あの頃、小さな私が聞きたかったこと、知りたかったことも、たくさんあったのではないかと思います。
ところが、私自身が自分の体験を長女に伝えてあげることが出来たのかというと、やはりできなかったのです。今から20余年前においても、流産・死産・新生児死という体験は、社会に対しても、ましてや子どもに対しても秘すべきものという通念に覆われていたのですね。

伝えること―。
この配慮があって、長女様は、「家族の一員」としてご両親様と同じ時間を生きていくことができます。「さみしい」と想いを言葉にすることができます。仏壇に手を合わせる意味もわかります。

「甘えが強くなり、家では私にべったり」
大きな出来事からまもない今、むしろ自然なお姿ではないかと感じます。
長女様の立場から見れば、「ママを守る!」ためにできることが、ママのそばにいることやママを抱きしめる(つもり)のことであるかもしれません。
長女様が自分の気持ちを素直に伝えられているということは、相談者様がそのような信頼関係を育んでこられた証だと思います。
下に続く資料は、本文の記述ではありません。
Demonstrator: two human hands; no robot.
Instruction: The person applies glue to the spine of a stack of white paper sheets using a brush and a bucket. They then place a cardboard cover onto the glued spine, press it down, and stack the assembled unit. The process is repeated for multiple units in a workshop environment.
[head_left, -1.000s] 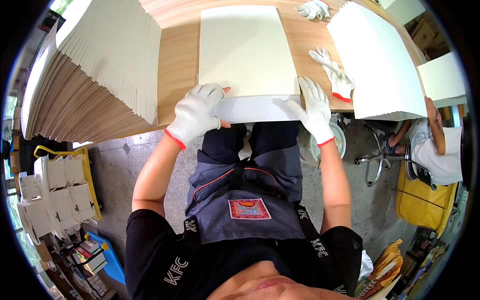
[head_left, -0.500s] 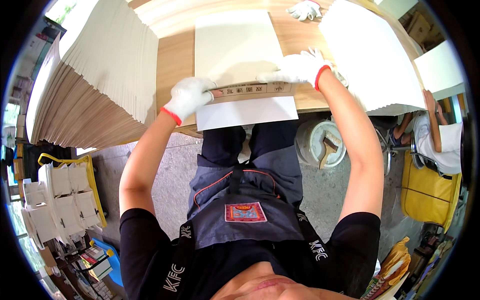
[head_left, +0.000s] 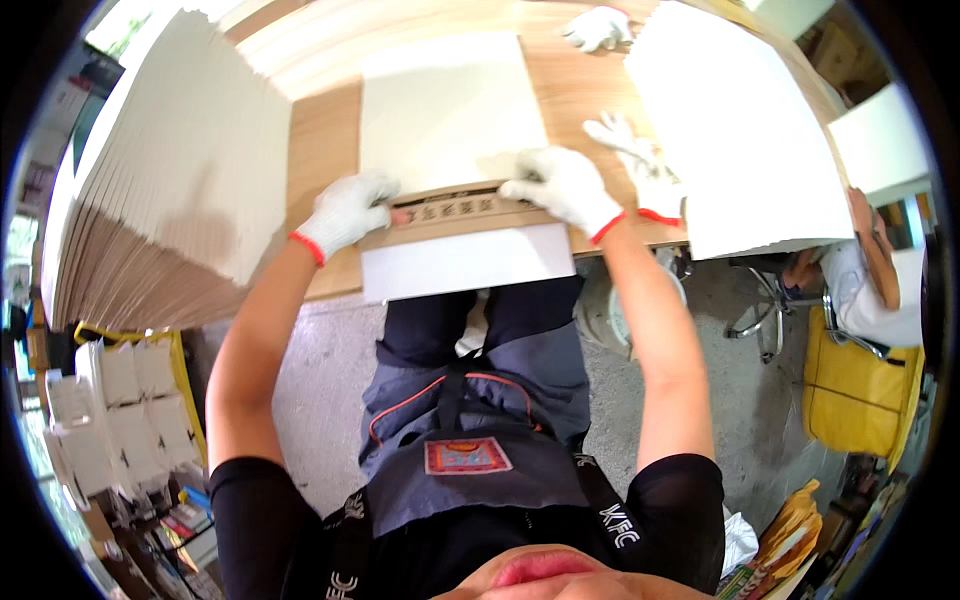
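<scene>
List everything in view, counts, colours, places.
Large sheet: one, cream, table centre
Printed strip: one, brown, between hands
Overhanging sheet: one, white, near edge
Sheet stacks: two, whitish, table's sides
Spare gloves: two, white, table right
Table: one, tan, front
Bucket: one, pale, behind right forearm
Swivel chair: one, silver, right
Vinyl bag: one, yellow, right
Seated person: one, white clothing, right
Edge clutter: uncountable, mixed, rim
Left hand, right hand: two, gloved white, at strip

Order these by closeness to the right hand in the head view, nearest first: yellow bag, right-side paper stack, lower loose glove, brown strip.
From the right hand:
1. Brown strip: at its thumb, to the left.
2. Lower loose glove: just right, on the table.
3. Right-side paper stack: beyond that glove.
4. Yellow bag: far right, below table level.
</scene>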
でも、まだ語彙力も発展途上の就学前のお子様にとって、喪失の体験を語ることや哀しみの感情を言葉で伝えることは難しいことです。ママを慰めるための言葉を探すことも―。幼いお子様の言葉や行動が、相談者様の哀しみを引き出すこともあるかもしれません。

長女様のさみしさと同じように、ママの気持ちもお子様にわかる言葉で正直にお話ししてよいと思います。何かご一緒にできる日課を取り入れてもよいかもしれません。子どもなりの工夫やがんばりも認めてあげてください。
応答的な関係が、絆を深めていくことになるのではないでしょうか。

相談者様の母としての哀しみの深さと、周囲の方たちの哀しみの色合いはそれぞれ違いがあるものです。それを感じながらも、ご家族それぞれの等身大の言葉で、想いを伝えあえる―そのような関係を育むことが、お空の赤ちゃんとともに「家族」になるということではないかと思うのです。

(追伸)
心情は時間とともに変化するものですが、お子様の体調や行動に著しい変化が感じられる時や相談者様がお子様との関わりにしんどさを深められる時には、また別のアプローチや専門家の手助けも必要な状況もあるかもしれませんので、ご様子をみてご相談ください。